How to Analyze People on Sight, 1921
October 1, 2010 5:18 PM   Subscribe

 
Man, the Five Types is an absolutely beautiful example of reversing cause and effect.
posted by restless_nomad at 5:34 PM on October 1, 2010


I meet the physical description of "The Enjoyer".
posted by Jesco at 5:36 PM on October 1, 2010


So the MBTI succeeded and this stuff didn't?
posted by Nomyte at 5:57 PM on October 1, 2010 [1 favorite]


I started getting more and more freaked as I read "The Thoracic." It's completely me, even down to how much I like Vaudeville.
posted by hermitosis at 6:10 PM on October 1, 2010 [2 favorites]

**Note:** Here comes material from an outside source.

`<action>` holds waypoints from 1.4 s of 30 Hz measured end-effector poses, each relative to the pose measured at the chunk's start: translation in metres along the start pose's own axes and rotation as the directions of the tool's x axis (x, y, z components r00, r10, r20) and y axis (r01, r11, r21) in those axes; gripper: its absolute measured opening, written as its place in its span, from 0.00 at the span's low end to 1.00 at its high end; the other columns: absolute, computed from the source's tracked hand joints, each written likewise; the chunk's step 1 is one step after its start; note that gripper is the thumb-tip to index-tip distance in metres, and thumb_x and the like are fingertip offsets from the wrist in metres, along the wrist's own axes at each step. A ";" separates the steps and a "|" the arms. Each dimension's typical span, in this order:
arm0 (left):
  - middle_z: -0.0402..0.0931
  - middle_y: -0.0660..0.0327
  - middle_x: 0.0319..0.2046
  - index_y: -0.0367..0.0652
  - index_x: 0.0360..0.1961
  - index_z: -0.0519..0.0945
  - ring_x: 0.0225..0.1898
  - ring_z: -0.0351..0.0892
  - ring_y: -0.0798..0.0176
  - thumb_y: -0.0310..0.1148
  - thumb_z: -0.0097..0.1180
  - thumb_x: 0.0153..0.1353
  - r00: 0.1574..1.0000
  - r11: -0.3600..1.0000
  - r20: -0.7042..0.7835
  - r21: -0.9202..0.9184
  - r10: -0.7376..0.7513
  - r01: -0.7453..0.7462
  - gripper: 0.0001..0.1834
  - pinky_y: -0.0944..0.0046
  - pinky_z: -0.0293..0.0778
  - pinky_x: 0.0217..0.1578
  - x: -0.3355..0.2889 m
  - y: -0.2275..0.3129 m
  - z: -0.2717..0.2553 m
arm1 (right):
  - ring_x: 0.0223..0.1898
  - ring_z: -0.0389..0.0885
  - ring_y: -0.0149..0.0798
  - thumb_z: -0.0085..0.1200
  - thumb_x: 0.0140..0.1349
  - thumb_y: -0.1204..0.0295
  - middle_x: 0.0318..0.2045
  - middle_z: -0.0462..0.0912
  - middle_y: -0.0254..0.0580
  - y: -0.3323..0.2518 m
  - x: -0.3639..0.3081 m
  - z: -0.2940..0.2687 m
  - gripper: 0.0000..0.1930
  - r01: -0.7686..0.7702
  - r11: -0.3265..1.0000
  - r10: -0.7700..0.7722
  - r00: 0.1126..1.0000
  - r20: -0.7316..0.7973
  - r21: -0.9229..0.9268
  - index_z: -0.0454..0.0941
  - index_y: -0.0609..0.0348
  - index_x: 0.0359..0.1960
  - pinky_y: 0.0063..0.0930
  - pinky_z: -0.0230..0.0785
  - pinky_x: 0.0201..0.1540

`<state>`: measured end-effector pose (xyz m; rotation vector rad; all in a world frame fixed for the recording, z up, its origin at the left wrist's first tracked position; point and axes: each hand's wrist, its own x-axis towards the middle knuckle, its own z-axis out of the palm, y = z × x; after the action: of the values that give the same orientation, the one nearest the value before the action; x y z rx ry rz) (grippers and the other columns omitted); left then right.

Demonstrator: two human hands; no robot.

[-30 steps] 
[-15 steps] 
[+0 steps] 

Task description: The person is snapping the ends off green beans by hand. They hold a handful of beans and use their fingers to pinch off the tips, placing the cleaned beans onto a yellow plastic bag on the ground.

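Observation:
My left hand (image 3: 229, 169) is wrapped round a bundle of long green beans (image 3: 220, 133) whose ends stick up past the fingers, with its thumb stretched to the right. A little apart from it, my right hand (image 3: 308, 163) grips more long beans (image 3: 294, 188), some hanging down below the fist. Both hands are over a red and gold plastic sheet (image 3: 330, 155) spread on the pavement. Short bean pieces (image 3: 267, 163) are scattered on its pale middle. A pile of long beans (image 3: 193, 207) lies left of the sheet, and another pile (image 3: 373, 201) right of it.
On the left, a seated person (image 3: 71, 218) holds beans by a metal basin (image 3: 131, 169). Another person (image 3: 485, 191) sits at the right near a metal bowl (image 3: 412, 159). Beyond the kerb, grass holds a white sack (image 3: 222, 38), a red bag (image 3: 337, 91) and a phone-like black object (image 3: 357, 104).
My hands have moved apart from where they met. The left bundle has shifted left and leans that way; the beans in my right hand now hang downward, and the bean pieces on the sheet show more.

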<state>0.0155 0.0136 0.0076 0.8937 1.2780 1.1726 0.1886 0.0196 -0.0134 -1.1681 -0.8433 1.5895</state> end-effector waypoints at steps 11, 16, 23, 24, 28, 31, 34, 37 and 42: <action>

I love stuff like this. It's like background material for the next Jules Verne novel.
posted by Ritchie at 6:15 PM on October 1, 2010


It was no accident that "Ish ka bibble" was invented by the Hebrew. For this race has proportionately more fat people in it than any other and fat people just naturally believe worry is useless.

I... have no words.
posted by punchdrunkhistory at 6:19 PM on October 1, 2010 [1 favorite]


But what category do Juggalos fit into?
posted by MaryDellamorte at 6:48 PM on October 1, 2010 [1 favorite]

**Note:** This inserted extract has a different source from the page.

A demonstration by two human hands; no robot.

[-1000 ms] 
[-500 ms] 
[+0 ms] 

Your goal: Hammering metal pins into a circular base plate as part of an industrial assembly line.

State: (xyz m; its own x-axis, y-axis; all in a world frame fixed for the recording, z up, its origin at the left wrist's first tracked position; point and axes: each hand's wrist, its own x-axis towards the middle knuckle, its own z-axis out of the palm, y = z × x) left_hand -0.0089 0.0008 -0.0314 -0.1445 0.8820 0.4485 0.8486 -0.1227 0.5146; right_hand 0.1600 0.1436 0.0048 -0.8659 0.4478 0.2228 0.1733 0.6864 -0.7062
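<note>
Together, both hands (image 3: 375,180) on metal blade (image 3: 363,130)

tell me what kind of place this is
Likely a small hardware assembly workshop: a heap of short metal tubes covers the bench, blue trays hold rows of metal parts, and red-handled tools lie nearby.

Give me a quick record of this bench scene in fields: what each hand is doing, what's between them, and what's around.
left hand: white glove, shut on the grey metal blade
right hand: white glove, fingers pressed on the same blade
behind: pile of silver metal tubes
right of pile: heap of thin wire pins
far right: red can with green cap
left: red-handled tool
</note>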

if you find the html layout of PG unreadable (great as the books are!), this bookmarklet is pretty useful
posted by rollick at 6:49 PM on October 1, 2010 [1 favorite]


I can tell the many types of "fat personalities" with surprising accuracy.
eg. Don't care that I'm fat fat, can't control my eating impulses fat, lazy fat, genetically [endomorphic] fat, greedy bastard and not to be trusted fat, very low IQ fat.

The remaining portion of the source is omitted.